- **What to produce**: Output the data below exactly, images excluded.
━━━ Data shown
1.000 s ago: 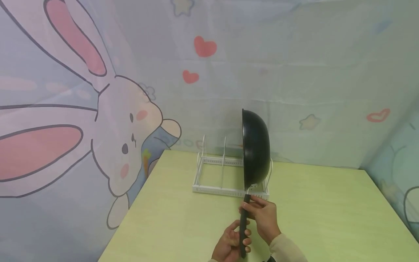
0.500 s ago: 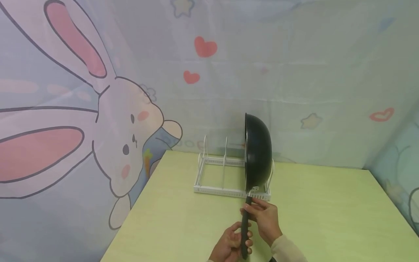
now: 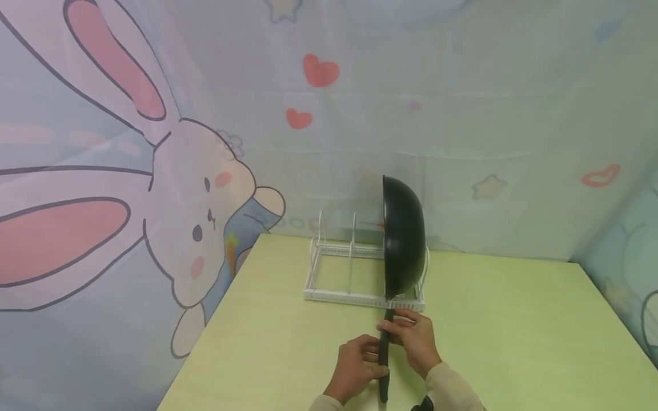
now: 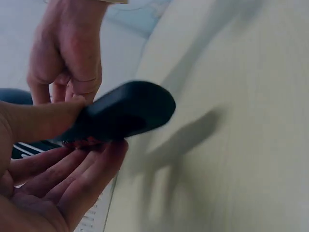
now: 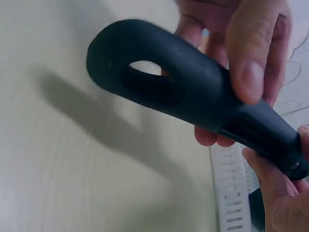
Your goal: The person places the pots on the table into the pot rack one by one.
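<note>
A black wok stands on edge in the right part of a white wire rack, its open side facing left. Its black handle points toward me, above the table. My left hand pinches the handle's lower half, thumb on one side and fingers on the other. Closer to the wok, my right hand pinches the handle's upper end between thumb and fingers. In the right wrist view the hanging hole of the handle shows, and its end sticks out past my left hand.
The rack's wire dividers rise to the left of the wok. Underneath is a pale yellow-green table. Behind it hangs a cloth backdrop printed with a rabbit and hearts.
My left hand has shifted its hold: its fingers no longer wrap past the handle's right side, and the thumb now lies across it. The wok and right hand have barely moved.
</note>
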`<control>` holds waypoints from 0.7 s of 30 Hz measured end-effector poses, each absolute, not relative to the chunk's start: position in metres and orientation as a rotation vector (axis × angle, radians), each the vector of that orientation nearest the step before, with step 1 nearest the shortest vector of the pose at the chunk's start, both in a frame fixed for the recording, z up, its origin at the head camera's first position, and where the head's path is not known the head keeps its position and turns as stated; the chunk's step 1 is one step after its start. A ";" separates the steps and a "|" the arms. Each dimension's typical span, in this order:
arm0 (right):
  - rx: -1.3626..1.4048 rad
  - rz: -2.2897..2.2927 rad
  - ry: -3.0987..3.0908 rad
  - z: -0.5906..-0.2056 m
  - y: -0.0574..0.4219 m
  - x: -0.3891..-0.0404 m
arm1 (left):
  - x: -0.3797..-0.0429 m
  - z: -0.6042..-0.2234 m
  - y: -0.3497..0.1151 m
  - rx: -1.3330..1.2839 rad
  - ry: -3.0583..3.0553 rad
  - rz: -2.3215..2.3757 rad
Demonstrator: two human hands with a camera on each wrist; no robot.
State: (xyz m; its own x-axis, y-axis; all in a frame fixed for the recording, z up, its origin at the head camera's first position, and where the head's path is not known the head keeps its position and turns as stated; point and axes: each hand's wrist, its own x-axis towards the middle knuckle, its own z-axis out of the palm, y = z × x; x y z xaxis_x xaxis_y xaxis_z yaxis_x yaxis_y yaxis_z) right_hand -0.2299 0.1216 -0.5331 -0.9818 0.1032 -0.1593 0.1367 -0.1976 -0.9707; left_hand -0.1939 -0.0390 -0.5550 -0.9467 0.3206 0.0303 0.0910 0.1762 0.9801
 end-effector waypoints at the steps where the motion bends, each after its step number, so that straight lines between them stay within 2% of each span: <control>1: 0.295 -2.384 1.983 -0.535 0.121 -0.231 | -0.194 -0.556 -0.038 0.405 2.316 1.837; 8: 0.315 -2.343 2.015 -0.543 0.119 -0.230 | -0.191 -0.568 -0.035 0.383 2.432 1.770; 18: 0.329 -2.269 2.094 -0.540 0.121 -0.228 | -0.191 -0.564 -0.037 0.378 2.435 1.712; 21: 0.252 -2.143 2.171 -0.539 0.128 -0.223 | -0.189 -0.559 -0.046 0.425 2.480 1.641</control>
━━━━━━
- **Written reply**:
1.000 s ago: 
0.500 s ago: 
now: 
now: 
now: 
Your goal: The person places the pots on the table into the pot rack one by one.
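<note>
A black wok stands on edge in the right part of a white wire rack, its open side facing left. Its black handle points toward me, above the table. My left hand pinches the handle's lower half, thumb on one side and fingers on the other. Closer to the wok, my right hand pinches the handle's upper end between thumb and fingers. In the right wrist view the hanging hole of the handle shows, and its end sticks out past my left hand.
The rack's wire dividers rise to the left of the wok. Underneath is a pale yellow-green table. Behind it hangs a cloth backdrop printed with a rabbit and hearts.
My left hand has shifted its hold: its fingers no longer wrap past the handle's right side, and the thumb now lies across it. The wok and right hand have barely moved.
</note>
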`<control>` holds waypoints from 0.7 s of 30 Hz measured end-effector poses, each absolute, not relative to the chunk's start: position in metres and orientation as a rotation vector (axis × angle, radians), each the vector of that orientation nearest the step before, with step 1 nearest the shortest vector of the pose at the chunk's start, both in a frame fixed for the recording, z up, its origin at the head camera's first position, and where the head's path is not known the head keeps its position and turns as stated; the chunk's step 1 is one step after its start. A ";" separates the steps and a "|" the arms. Each dimension's typical span, in this order:
arm0 (right):
  - rx: -1.3626..1.4048 rad
  - rz: -2.2897..2.2927 rad
  - ry: -3.0987..3.0908 rad
  - z: -0.5906..-0.2056 m
  - y: -0.0574..0.4219 m
  - x: -0.3891..-0.0404 m
arm1 (left):
  - x: -0.3797..-0.0429 m
  - z: -0.6042..-0.2234 m
  - y: -0.3497..0.1151 m
  - rx: -1.3330..1.2839 rad
  - ry: -3.0583..3.0553 rad
  - rz: -2.3215..2.3757 rad
Demonstrator: two human hands with a camera on each wrist; no robot.
State: (xyz m; its own x-axis, y-axis; all in a frame fixed for the recording, z up, its origin at the head camera's first position, and where the head's path is not known the head keeps its position and turns as stated; point and axes: each hand's wrist, its own x-axis towards the middle knuckle, its own z-axis out of the palm, y = z × x; x y z xaxis_x xaxis_y xaxis_z yaxis_x yaxis_y yaxis_z) right_hand -0.2299 0.1216 -0.5331 -0.9818 0.1032 -0.1593 0.1367 -0.1976 -0.9707; left_hand -0.1939 -0.0390 -0.5550 -0.9467 0.3206 0.0303 0.0910 0.1762 0.9801
 end-effector waypoints at the steps where the motion bends, each after its step number, so that straight lines between them stay within 2% of each span: <control>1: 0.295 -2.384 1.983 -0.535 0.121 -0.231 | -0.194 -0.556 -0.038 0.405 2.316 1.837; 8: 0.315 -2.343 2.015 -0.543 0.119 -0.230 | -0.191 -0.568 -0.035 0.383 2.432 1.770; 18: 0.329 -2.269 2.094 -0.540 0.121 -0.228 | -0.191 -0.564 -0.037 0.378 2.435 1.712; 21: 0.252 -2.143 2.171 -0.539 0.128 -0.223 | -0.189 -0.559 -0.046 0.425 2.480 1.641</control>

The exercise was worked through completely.